## TASK DETAILS:
Please report how many lines of the data include the word "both", with the number as the entire reply.

## STUDY MATERIAL:
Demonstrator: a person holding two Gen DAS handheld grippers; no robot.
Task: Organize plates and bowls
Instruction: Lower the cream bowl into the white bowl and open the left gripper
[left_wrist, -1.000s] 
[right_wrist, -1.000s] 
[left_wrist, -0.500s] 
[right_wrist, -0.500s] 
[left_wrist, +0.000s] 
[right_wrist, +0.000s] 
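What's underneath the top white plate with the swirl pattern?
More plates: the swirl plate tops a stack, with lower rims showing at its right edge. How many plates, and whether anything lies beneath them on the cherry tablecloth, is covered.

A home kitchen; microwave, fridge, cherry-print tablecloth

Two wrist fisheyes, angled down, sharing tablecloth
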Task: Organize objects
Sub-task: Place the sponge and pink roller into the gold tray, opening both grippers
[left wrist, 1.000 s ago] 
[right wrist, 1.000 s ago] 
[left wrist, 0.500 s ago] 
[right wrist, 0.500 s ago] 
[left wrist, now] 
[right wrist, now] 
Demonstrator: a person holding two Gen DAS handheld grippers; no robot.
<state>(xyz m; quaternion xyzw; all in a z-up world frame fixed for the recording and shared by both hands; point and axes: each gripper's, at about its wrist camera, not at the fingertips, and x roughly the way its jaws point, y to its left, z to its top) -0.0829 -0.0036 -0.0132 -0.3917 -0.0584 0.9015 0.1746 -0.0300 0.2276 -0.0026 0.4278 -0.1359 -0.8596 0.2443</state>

## YOUR RESPONSE:
2